**Problem details:** In the records below, find the line with "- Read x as" and the line with "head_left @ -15"; return exactly those lines and every line between them.
═══ Exercise inputs
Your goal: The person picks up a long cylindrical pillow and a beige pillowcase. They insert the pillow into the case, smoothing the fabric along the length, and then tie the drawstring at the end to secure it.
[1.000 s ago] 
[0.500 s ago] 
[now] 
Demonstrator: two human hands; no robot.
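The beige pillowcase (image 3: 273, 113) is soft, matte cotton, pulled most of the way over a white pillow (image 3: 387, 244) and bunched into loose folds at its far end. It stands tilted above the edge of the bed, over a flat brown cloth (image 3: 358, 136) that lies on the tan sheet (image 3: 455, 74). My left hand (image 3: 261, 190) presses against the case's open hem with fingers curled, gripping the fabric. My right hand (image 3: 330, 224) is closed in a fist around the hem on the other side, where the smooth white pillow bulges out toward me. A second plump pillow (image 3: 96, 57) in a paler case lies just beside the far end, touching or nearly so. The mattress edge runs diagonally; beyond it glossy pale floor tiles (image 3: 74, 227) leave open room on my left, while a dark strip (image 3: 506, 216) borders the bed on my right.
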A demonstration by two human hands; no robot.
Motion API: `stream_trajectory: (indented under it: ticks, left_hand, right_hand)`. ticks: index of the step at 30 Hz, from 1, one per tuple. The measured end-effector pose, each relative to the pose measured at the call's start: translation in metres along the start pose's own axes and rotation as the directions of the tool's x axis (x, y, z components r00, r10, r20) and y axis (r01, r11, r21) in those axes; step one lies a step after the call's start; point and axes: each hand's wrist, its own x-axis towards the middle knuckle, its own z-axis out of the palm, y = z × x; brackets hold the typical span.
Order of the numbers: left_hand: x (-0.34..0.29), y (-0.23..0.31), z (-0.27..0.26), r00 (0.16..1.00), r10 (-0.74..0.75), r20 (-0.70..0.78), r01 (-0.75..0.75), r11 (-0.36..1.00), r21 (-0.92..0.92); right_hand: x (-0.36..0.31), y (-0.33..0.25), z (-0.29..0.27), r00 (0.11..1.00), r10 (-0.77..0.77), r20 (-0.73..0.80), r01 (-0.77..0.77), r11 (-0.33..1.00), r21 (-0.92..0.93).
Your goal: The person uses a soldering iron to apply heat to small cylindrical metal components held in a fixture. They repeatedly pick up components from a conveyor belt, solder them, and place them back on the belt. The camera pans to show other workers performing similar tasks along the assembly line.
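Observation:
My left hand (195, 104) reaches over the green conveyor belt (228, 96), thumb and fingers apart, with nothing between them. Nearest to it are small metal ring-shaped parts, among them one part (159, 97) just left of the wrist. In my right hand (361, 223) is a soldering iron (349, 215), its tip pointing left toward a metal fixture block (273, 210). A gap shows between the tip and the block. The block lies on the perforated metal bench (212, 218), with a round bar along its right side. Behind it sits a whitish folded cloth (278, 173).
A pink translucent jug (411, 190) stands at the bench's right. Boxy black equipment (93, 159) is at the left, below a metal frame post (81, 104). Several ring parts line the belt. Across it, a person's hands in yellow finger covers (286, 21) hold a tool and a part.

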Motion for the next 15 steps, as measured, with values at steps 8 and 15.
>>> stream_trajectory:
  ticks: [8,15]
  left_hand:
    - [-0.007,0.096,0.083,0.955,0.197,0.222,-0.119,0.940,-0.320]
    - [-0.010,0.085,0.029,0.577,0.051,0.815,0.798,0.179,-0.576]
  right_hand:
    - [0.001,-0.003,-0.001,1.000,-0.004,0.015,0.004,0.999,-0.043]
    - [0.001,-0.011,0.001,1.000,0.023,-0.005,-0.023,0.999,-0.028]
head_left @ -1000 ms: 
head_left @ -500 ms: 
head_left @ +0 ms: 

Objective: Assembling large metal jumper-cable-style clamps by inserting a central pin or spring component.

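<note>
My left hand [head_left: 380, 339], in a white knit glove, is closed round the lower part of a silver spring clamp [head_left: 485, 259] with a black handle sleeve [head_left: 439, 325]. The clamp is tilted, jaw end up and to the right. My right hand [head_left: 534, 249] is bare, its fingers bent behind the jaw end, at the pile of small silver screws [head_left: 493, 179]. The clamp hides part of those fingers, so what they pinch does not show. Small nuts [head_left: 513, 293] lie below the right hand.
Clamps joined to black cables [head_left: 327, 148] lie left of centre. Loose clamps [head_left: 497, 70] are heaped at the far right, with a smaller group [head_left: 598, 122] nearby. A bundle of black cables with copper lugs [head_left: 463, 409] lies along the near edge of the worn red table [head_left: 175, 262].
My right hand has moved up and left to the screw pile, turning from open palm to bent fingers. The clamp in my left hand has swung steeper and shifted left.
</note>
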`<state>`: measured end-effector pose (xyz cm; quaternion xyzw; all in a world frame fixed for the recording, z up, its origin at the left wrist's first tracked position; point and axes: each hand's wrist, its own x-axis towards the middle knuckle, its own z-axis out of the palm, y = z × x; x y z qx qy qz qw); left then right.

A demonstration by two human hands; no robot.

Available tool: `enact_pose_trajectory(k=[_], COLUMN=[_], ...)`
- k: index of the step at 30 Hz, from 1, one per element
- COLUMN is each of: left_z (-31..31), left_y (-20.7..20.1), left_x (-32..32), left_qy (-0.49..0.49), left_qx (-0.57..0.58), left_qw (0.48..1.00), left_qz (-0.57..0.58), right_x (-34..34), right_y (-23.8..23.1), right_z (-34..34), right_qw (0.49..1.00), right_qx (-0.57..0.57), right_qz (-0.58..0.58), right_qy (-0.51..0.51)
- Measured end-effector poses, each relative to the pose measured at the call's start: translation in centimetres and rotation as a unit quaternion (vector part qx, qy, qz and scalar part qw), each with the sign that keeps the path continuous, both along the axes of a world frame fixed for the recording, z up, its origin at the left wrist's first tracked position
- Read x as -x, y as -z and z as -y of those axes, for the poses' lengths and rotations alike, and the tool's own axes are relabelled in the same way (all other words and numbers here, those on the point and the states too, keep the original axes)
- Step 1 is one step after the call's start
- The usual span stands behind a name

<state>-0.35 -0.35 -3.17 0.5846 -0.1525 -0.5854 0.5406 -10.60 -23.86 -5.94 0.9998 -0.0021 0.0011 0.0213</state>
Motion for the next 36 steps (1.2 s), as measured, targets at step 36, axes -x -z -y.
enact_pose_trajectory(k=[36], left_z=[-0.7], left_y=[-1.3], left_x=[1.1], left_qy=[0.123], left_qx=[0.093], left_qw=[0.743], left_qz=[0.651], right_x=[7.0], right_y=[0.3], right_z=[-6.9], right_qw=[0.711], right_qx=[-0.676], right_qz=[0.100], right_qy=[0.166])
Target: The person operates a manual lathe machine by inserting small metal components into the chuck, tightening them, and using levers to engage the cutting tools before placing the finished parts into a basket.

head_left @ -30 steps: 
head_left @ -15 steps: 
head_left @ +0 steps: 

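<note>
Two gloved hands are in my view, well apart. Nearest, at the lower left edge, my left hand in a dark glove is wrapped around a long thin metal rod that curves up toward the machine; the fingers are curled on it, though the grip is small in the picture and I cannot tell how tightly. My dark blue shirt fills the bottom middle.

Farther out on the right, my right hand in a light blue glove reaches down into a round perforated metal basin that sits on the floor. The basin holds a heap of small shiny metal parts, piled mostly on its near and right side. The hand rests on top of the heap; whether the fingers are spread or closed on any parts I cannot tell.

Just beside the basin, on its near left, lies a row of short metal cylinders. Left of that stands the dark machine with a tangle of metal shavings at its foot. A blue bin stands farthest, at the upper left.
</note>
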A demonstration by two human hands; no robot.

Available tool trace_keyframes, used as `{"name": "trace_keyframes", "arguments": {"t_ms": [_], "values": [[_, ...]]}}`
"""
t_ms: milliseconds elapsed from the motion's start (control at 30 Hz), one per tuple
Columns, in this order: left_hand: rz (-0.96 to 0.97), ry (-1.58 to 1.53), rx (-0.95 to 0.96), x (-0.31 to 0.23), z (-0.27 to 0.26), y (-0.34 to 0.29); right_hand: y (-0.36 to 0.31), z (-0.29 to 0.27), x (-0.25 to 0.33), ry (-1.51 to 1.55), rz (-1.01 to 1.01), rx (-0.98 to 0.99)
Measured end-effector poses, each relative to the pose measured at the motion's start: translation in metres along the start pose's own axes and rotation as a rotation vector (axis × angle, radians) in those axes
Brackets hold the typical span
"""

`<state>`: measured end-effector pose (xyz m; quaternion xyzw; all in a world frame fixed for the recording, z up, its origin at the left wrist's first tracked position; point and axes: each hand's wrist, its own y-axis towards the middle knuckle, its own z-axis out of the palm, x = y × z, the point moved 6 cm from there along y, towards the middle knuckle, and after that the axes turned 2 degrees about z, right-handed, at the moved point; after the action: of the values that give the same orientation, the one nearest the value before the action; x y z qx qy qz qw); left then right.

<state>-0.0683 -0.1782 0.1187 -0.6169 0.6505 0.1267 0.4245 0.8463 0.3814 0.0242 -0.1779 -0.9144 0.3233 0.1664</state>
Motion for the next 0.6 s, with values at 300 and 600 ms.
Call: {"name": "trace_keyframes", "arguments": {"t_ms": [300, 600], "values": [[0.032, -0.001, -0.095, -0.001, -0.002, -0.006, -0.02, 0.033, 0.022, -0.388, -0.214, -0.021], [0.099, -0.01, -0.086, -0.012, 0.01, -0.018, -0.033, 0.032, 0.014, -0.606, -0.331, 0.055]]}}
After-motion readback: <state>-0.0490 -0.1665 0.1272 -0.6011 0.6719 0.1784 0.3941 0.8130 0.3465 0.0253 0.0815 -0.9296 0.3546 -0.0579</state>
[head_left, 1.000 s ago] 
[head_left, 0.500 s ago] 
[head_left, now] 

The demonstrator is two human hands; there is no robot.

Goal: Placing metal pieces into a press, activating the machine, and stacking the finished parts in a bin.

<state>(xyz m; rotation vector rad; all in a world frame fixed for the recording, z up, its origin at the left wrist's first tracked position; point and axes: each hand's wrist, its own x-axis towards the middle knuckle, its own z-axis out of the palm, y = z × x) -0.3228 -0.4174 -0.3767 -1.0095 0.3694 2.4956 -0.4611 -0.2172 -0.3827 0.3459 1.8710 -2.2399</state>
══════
**Exercise response:**
- Read x as -x, y as -z and z as -y of those axes, for the poses' lengths and rotations alike, and the tool's own axes are relabelled in the same way (all other words and numbers here, those on the point and the states too, keep the original axes)
- Step 1 is one step after the call's start
- The usual span stands behind a name

<state>-0.35 -0.35 -3.17 0.5846 -0.1525 -0.5854 0.5406 -10.60 -23.86 -5.94 0.9998 -0.0021 0.0011 0.0213</state>
Motion for the next 36 steps (1.2 s), as measured, targets at step 36, axes -x -z -y.
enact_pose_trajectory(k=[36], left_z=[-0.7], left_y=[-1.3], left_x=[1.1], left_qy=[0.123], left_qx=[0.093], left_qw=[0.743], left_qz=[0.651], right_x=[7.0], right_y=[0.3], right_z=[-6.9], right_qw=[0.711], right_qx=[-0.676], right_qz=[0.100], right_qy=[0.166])
Target: The person operates a manual lathe machine by inserting small metal components into the chuck, tightening them, and using levers to engage the cutting tools before placing the finished parts into a basket.

head_left @ -30 steps: 
head_left @ -15 steps: 

Nothing further remains in the output.